*What you need to do*: Word for word, transcribe all the entries shown below.

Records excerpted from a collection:
************
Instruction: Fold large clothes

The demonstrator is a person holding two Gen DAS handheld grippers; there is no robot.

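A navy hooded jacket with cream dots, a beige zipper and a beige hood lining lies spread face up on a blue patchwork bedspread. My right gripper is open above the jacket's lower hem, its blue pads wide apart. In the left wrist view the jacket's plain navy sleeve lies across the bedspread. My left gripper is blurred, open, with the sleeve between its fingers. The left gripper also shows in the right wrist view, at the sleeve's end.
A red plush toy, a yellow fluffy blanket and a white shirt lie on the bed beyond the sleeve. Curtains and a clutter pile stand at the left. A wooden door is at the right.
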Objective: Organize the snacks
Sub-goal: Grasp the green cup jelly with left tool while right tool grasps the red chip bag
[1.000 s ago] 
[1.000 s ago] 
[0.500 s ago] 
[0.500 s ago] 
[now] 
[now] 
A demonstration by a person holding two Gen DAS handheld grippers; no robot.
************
*Your solution*:
Instruction: Fold large clothes

The demonstrator is a person holding two Gen DAS handheld grippers; there is no robot.

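A navy hooded jacket with cream dots, a beige zipper and a beige hood lining lies spread face up on a blue patchwork bedspread. My right gripper is open above the jacket's lower hem, its blue pads wide apart. In the left wrist view the jacket's plain navy sleeve lies across the bedspread. My left gripper is blurred, open, with the sleeve between its fingers. The left gripper also shows in the right wrist view, at the sleeve's end.
A red plush toy, a yellow fluffy blanket and a white shirt lie on the bed beyond the sleeve. Curtains and a clutter pile stand at the left. A wooden door is at the right.
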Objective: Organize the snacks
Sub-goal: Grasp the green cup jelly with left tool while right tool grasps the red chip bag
[1.000 s ago] 
[1.000 s ago] 
[0.500 s ago] 
[0.500 s ago] 
[now] 
[now] 
A demonstration by a person holding two Gen DAS handheld grippers; no robot.

The output has nothing more to it.